[WHAT YOU WILL DO]
In the listing below, locate the line that contains "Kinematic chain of" and the line that contains "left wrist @". Restate word for word those two lines and every line between them, and nothing else.

[TASK DATA]
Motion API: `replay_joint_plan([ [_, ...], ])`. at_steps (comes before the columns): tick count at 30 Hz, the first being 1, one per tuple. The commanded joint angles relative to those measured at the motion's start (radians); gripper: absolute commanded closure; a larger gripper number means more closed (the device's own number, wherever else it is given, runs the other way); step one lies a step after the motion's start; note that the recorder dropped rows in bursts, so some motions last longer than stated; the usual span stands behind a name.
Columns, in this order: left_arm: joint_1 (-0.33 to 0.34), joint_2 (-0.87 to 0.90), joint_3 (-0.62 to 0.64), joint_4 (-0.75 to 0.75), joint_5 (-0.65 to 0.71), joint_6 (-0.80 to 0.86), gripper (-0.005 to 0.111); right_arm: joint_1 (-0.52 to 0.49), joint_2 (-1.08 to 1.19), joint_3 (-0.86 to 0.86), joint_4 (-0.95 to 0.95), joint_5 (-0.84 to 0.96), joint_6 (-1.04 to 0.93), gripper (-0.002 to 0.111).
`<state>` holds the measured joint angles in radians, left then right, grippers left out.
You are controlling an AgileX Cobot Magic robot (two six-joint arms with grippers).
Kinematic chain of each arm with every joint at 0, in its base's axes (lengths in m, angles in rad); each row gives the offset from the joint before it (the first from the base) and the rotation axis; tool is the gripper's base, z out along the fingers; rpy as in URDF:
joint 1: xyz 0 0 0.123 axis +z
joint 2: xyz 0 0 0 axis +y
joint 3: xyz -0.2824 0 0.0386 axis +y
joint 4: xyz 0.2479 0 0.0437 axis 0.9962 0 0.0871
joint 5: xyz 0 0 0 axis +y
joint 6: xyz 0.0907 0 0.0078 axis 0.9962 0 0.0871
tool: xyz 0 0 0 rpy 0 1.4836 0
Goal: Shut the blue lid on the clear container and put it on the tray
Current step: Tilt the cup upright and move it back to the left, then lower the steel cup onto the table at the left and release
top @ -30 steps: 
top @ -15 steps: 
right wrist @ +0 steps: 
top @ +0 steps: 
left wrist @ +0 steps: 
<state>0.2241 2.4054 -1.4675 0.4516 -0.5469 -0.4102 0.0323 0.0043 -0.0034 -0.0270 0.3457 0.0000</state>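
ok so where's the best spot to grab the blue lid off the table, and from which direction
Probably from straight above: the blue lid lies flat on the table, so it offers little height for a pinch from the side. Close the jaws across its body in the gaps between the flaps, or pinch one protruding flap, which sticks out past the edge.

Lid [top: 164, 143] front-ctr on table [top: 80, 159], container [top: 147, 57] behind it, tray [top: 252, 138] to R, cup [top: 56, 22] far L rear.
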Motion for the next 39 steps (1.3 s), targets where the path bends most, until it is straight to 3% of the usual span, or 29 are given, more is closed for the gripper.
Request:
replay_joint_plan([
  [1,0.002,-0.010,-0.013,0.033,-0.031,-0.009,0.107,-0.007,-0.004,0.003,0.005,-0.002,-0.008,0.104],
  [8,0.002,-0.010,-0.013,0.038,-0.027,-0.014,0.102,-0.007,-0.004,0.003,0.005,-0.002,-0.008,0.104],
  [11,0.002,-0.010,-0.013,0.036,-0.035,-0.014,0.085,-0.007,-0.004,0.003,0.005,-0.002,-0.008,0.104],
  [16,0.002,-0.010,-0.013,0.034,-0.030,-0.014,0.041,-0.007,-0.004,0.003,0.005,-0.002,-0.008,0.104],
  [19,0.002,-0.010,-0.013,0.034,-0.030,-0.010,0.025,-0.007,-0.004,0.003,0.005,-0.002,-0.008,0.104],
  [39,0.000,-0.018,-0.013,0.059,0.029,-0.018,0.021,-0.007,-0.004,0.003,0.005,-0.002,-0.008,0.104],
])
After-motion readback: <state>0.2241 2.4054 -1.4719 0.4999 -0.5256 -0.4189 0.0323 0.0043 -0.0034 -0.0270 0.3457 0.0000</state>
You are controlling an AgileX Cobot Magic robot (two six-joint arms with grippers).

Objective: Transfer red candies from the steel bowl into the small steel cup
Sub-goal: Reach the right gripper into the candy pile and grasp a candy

[TASK RESPONSE]
Kinematic chain of each arm with every joint at 0, in its base's axes (lengths in m, angles in rad); each row gives the offset from the joint before it (the first from the base) and the rotation axis; tool is the gripper's base, z out along the fingers; rpy as in URDF:
joint 1: xyz 0 0 0.123 axis +z
joint 2: xyz 0 0 0 axis +y
joint 3: xyz -0.2824 0 0.0386 axis +y
joint 4: xyz 0.2479 0 0.0437 axis 0.9962 0 0.0871
joint 5: xyz 0 0 0 axis +y
joint 6: xyz 0.0907 0 0.0078 axis 0.9962 0 0.0871
tool: xyz 0 0 0 rpy 0 1.4836 0
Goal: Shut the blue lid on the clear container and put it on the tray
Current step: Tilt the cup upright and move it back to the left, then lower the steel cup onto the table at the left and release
top @ -30 steps: 
top @ -15 steps: 
right wrist @ +0 steps: 
top @ +0 steps: 
left wrist @ +0 steps: 

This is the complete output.